Kepple African Ventures, established in 2019 by Japanese entrepreneur Takahiro Kanzaki, has invested in more than 100 companies across 11 markets in Africa, with first cheques going from $50K to $150K.Kanzaki is one of the rare Japanese entrepreneurs who has travelled in Africa to explore the potential for business investment.

In an interview with TechCabal in 2021, he said that Japanese investors were not lacking capital or willingness to invest in Africa, but rather “it’s about the shortage of capable and experienced talents who can manage the funds in Africa. It’s very difficult to find talent who understand the African market and who can commit their lives to Africa.”

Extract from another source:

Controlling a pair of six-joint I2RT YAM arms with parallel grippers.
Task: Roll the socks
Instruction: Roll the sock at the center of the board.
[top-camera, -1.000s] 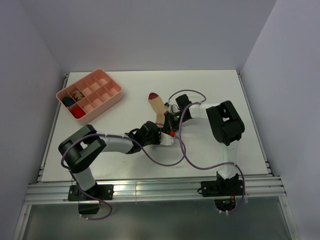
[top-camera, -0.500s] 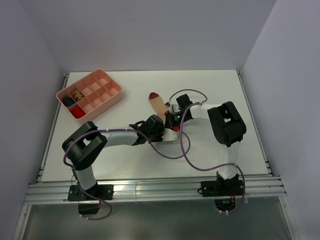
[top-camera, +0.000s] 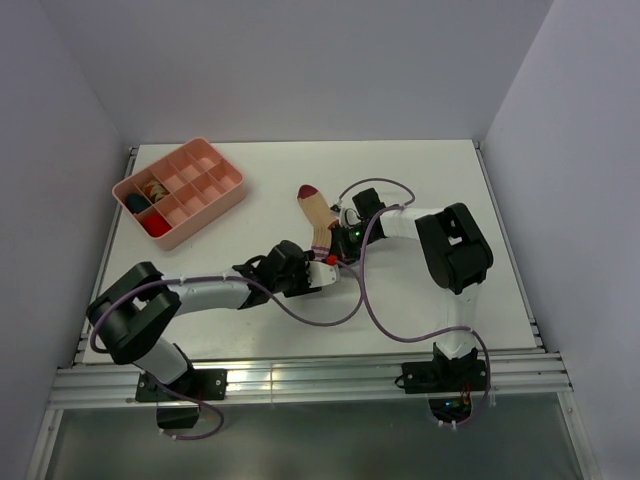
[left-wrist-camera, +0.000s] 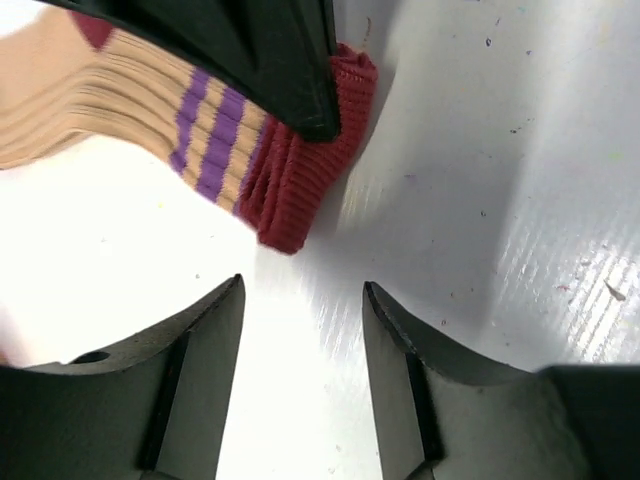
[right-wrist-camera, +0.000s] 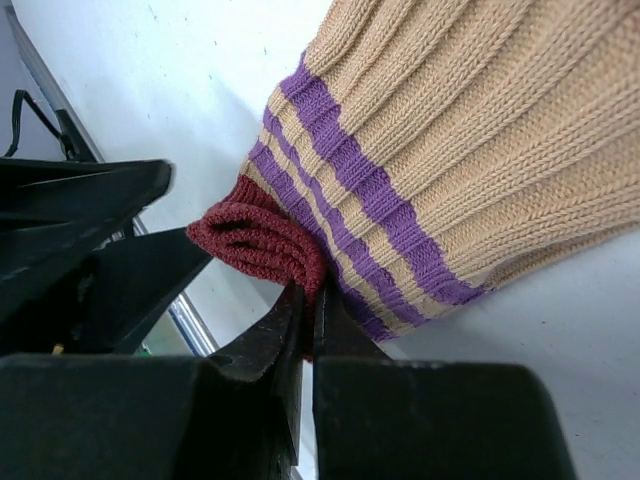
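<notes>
At upper left of the top view, a pink compartment tray (top-camera: 210, 216) sits well apart from the sock (top-camera: 318, 215) at mid-table (top-camera: 420, 180), where both arms crowd its lower end. Only the wrist views show the right gripper (right-wrist-camera: 305, 305) pinching the bunched dark red cuff, and the left gripper (left-wrist-camera: 303, 330) parted and empty just beside it. The sock is tan, ribbed and purple-striped.

The sock (top-camera: 317, 212) lies on the table's (top-camera: 420, 180) middle; the tray (top-camera: 212, 217) sits at its back-left.
</notes>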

Meanwhile, JICA has set up Next Innovation with Japan (NINJA), a startup support initiative designed to support African startups that are creating innovative business models and technologies to solve social issues.

This new focus on SMEs and startups is just one plank in a newly assertive approach that the government hopes will allow Japanese companies to move on from the excessive caution of the past.